Sunday, September 1, 2013

The River

Year-long
Logan River, Utah
Gallery

I did something I have never done this year. I fished the same river through 4 seasons. It was many things to me. I was humbled to be learning this hobby and to experience the tremendous tug of the current. I was ever aware of my own limitations as I waded into ice cold water in zero degree temperatures with snow falling all around. I learned patience and acceptance as I unravelled my hook from endless snags of bushes and branches. Many days I caught more of these than I did fish. I have fallen into the river with water rushing over my waders enough to be extra cautious when I fish alone and very grateful for company to keep me from being taken downstream.


I spend the weekend outdoors, and I am given the momentum to float through the oncoming work week. Not to say that I am coping, necessarily, but that I am sincerely overflowing with happiness in these moments, and I get to take that home with me. How is this so?

Most of what I have 'learned' is tough to put to words.  


  


I have just finished reading Robert Pirsig's Zen and the Art of Motorcycle Maintenance. Well, 'finished' is too finite a word.

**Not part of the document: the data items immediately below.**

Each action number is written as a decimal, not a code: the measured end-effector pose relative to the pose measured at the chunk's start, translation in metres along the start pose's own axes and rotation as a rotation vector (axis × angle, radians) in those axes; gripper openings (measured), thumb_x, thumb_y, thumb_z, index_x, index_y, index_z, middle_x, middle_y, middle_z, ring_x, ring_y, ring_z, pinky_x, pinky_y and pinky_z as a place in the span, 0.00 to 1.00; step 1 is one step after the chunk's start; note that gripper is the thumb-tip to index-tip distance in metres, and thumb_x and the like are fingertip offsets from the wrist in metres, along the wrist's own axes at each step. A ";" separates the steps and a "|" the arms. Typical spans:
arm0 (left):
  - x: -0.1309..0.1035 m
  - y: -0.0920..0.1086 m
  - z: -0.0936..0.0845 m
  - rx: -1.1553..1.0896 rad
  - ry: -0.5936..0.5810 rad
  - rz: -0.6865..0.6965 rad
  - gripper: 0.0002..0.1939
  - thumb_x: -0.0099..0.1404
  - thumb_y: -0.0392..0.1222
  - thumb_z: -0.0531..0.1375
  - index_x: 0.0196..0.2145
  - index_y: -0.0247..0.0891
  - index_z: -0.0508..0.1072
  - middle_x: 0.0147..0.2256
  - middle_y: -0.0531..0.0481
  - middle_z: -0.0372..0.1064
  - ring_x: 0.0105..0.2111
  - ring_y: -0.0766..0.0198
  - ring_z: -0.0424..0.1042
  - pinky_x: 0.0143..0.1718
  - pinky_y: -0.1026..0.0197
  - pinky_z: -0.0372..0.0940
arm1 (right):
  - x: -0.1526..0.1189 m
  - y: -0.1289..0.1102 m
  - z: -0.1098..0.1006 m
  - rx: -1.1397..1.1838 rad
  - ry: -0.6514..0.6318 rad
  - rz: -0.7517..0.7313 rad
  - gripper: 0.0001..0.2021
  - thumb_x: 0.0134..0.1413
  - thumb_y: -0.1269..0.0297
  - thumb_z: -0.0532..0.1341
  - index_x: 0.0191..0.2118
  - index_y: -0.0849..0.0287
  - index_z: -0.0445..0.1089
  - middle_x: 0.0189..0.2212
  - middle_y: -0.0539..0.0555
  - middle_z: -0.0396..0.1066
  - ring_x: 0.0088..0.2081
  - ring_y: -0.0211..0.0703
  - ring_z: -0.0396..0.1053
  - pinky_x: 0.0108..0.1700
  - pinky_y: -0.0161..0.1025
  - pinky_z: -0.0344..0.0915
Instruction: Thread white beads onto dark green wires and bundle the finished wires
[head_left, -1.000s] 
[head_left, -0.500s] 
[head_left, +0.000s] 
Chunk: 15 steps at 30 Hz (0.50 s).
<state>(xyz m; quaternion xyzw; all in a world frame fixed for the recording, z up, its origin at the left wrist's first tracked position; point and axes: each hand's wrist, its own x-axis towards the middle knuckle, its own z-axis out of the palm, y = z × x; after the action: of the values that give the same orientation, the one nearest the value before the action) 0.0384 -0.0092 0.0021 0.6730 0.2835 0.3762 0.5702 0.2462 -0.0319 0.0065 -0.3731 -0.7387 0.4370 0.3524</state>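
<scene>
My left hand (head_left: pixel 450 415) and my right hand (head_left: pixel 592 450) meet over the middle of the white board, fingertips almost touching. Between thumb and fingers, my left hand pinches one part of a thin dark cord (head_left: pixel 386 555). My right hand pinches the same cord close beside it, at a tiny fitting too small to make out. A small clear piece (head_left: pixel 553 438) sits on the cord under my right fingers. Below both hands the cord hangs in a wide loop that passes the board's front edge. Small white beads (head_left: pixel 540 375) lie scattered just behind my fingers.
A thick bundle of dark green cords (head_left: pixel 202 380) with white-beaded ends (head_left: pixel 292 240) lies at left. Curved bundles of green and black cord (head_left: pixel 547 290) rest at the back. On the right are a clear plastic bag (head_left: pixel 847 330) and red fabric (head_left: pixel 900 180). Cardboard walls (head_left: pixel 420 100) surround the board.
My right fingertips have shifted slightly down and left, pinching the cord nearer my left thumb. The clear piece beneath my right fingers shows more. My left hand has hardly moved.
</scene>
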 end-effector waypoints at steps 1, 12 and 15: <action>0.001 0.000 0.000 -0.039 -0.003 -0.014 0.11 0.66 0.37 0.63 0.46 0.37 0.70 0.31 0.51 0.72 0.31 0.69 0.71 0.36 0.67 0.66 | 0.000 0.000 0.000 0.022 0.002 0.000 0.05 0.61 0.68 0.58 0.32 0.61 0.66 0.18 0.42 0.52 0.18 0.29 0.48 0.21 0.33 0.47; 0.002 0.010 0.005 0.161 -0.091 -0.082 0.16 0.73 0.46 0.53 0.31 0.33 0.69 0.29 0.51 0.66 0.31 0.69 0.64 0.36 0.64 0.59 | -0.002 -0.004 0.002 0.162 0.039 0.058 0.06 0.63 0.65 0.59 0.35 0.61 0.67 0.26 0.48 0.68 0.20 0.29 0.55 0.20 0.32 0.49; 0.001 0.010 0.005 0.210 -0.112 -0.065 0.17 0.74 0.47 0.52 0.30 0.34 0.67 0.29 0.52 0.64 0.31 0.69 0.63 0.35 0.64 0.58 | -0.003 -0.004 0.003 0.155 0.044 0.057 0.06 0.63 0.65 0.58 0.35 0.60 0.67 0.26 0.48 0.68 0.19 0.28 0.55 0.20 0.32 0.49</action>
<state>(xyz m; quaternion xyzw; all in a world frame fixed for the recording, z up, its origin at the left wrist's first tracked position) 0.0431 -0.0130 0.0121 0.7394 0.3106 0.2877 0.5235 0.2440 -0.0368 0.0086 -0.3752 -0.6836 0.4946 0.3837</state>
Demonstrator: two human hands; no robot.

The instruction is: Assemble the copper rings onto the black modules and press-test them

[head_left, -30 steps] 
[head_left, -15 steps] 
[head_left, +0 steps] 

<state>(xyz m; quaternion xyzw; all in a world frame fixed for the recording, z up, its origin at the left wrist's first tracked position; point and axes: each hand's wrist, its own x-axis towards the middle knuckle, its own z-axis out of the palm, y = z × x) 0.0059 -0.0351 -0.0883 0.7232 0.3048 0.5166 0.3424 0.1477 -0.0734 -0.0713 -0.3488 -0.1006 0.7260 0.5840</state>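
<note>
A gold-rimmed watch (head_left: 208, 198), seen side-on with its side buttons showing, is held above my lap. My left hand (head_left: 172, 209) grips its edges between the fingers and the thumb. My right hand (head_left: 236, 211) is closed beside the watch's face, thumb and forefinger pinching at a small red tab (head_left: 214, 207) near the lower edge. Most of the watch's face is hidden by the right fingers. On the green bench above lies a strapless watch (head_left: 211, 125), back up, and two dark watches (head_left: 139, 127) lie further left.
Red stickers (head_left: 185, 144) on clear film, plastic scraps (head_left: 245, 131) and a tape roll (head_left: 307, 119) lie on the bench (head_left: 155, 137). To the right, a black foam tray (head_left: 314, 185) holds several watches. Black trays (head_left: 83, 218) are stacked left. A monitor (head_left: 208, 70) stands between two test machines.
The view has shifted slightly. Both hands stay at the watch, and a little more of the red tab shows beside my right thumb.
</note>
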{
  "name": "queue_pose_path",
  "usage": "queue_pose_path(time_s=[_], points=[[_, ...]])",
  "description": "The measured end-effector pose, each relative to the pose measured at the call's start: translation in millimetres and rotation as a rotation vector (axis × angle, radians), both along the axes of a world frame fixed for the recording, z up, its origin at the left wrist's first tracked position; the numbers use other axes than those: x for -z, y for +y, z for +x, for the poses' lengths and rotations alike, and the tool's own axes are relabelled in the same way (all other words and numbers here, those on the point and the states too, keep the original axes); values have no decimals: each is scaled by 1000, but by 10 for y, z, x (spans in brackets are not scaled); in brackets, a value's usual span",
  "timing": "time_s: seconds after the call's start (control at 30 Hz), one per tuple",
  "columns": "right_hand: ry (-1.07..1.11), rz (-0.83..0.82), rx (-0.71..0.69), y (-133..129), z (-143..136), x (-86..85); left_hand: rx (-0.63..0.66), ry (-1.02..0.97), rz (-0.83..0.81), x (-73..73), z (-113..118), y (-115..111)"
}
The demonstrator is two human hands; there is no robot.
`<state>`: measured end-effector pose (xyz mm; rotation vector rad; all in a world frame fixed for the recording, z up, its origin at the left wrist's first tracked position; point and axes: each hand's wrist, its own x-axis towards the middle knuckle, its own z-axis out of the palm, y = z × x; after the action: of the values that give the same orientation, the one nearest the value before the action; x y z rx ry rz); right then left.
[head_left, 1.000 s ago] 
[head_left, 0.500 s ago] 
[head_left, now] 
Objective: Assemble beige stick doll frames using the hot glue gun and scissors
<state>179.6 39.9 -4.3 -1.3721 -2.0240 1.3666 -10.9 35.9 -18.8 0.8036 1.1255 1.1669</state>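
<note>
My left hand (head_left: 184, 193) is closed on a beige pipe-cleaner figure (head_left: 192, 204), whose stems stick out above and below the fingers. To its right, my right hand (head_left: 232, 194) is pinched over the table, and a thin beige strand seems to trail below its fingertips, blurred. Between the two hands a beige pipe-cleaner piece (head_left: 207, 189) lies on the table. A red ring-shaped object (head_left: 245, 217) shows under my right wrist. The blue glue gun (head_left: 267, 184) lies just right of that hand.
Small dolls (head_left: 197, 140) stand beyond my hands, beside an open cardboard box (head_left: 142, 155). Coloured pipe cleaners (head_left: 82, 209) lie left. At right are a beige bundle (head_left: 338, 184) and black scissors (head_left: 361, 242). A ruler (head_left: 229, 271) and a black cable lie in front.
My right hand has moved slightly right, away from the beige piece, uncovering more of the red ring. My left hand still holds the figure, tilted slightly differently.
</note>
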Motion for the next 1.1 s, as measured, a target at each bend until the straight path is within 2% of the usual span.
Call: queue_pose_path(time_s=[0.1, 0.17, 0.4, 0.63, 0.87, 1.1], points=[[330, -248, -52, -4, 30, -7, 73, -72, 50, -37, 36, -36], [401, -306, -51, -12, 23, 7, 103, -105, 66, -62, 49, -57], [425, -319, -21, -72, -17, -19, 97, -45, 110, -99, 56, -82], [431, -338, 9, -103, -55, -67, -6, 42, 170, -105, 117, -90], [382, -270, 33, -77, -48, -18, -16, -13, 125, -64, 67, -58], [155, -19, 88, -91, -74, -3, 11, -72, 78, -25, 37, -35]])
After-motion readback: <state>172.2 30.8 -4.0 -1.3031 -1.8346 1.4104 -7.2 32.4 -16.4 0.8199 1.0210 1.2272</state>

I will undoubtedly revisit this book, and it would take great focus to fully realize its complexities. Even then, realizing and holding the concepts would be an utterly elusive task. I think that this is the way it was intended.


The author is obsessed with the notion of 'quality'. Not as a range between something of good or bad quality, but as an explanation of that which is indefinable and inherent in the universe. We can't touch it intellectually, but we are in it and we feel it. It is transcendent and beyond the realms of reason and positivism.




The beauty of this concept of quality, of the Tao, as I most closely relate to it, lies in its indefinability. I do not 'get it'. I do not understand the river. Yes, the river is at least attached to a physical explanation. I hear it, feel it, smell it, see it, and taste it on occasion. But it’s more than physical, because I carry it with me. The river runs deeper than its own waters.